/RoomScan-Alpha

This is an initial prototype for an app which can transform stereo videos into 3D environment, explorable within your browser

Primary LanguageTypeScriptMIT LicenseMIT

RoomScan

I really dislike the name and it is subject to change as the development proceeds, for the time being "RoomScan" is in alpha stage

Tech

Authentication is going to be handled via JWT, This isn't the most secure but will get the initial job done, We would set an expiry on the token

We are going to be using MySQL as our primary database since we need to associate scenes, user perms, allowed actions The videos are going to be stored in some kind of bucket.

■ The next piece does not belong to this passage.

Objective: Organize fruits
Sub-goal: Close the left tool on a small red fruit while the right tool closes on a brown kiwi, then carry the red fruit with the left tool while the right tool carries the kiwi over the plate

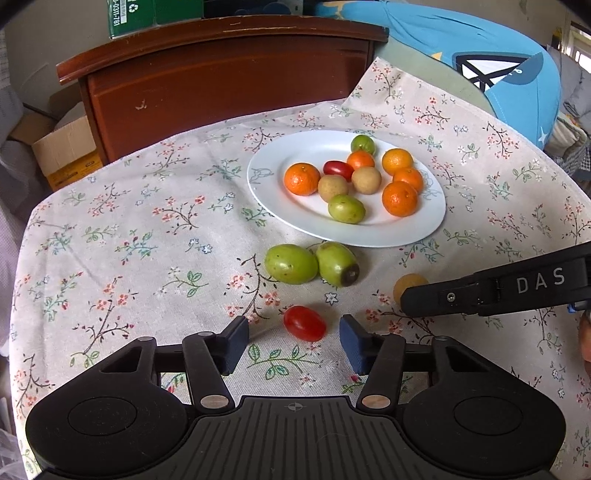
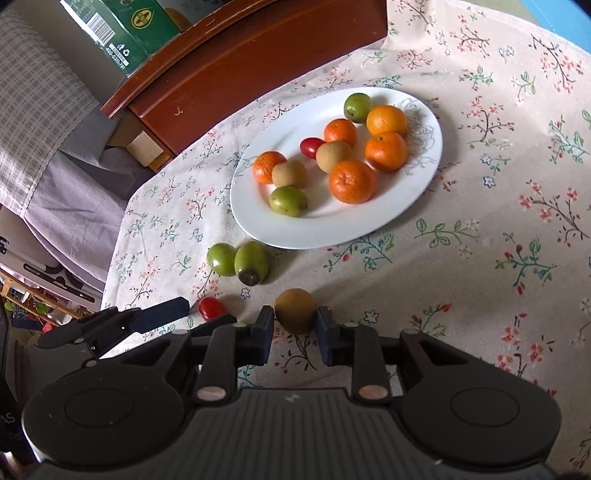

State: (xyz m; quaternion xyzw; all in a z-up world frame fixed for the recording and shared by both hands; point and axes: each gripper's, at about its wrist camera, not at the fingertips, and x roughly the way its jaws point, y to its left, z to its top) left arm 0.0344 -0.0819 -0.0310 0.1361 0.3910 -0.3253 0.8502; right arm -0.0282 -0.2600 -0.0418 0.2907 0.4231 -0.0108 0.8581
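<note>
A white plate (image 1: 266, 177) (image 2: 251, 218) on the flowered cloth holds several oranges, brown round fruits, green fruits and a red tomato. Two green fruits (image 1: 291, 264) (image 2: 252, 260) lie side by side on the cloth just before the plate. My left gripper (image 1: 293, 328) stands open around a small red tomato (image 1: 304, 323) (image 2: 210, 308) on the cloth; its pads are clear of it on both sides. My right gripper (image 2: 294, 322) is shut on a round brown fruit (image 2: 295, 309) (image 1: 408, 284), low over the cloth to the tomato's right.
A dark wooden cabinet (image 1: 221, 74) stands behind the table with a green carton (image 2: 125, 33) on top. A blue cloth (image 1: 498, 66) lies at the far right. Cardboard boxes (image 1: 62, 155) sit on the floor past the table's left edge.
</note>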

We might need to use some other mechanism to store the 3D scene data. An idea that comes to mind is 3DScript, essentially we create our own implementation of a 3D renderer and have it be controlled by a 3D script

The Front-End is initially going to be extremely minimal -- basic workflow as highlighted, we will use TailwindCSS with React(?), Vue(?). For the bundler Vite takes the cake for robustness

Well last time I tried yarn it was a huge pain getting it to work properly on my system, so we must see how that plays out

The project is going to be organized as a monorepo managed via Yarn workspaces for the packages we are going to be having (subject to change)

==Back-End==
| 3DScript | <- the api uses this to serialize 3D binary data to 3DScript
===========

==Front-End==
| 3DScript  | <- the 3DScript is used to convert the 3DScript to some binary data
=============

API

This doesn't include all, just the primary responses

POST /v1/scene/uploads

{
  "status": "success",
  "data": {
    "video_url": /* URL */,
    "video_name": /* Filename */,
    "video_size": /* Size in Kb */
  },
  "message": "Request completed successfully.",
  "metadata": { }
}

POST /v1/scene

{
  "scene_name": "My Virtual World",
  "scene_description": "A 3D representation of a closed environment",
  "user_id": "6789",
  "scene_data": {
    "format": "glTF",
    "file_url": "https://example.com/uploads/scene12345.gltf",
    
    // OR 
    
    "format": "3ds",
    "content": /* undecided syntax */,
  }
}
{
  "status": "success",
  "data": {
    "scene_id": "12345",
    "scene_name": "My Virtual World",
    "scene_status": "processing",
  },
  "message": "Request completed successfully.",
  "metadata": {
    "queue_position": 5,
    "estimated_time": "10 minutes"
  }
}

Idea

We consume a stereo video of a closed enviorment, we put this in a queue to be processed and eventually we make a sharable iframe(?) or a link avaliable such that the user can view a 3D virtual version of the enviorment

here is what the MVP will look like

Upload Video -> Processing -> Explorable 3D Scene, with a rudimentary character controller, share link with anyone (eg Make it public)

Definition

Login/Sign-Up workflow

The goal is to have a relatively unobstructive workflow, in our case we will be using Auth0

Scene creation workflow

We allow upto 3 scenes (?) this may change as I outline the database and the infra

Pricing

There is initially no-pricing, although there will be limits set for each user on the features they are able to control

Challenges

Getting decent quality video

We assert that the quality is above a certain threshold, most modern phone cameras are decent and iPhone has a measure app although it uses LiDAR, but we can take a page from it's book and find some way to get this done

Dealing with blind spots or voids

It is expected that certain areas might be obstructed due to a wall or other object, dealing with this is going to be tough, I am currently thinking a frame-by-frame edit of the video where we remove the object and use a Generative AI to fill in the gap and only then pass this data on for further processing

Definition of a 3D scene

We would likely need an intermediary representation of 3D data, such that it can be re-intepreted in the Front-End via something like Three.js and can also be stored in the Back-End for quick extraction. We might also need some way to inject new information into the scene eg editing the scene to be different, or adding extra text/info to the scene

Sharing a 3D scene

Taking a page from the GSuite we can control the visibility of a particular scene, and on sharing one we essentially present the same view as seen by creator (with limited permissions)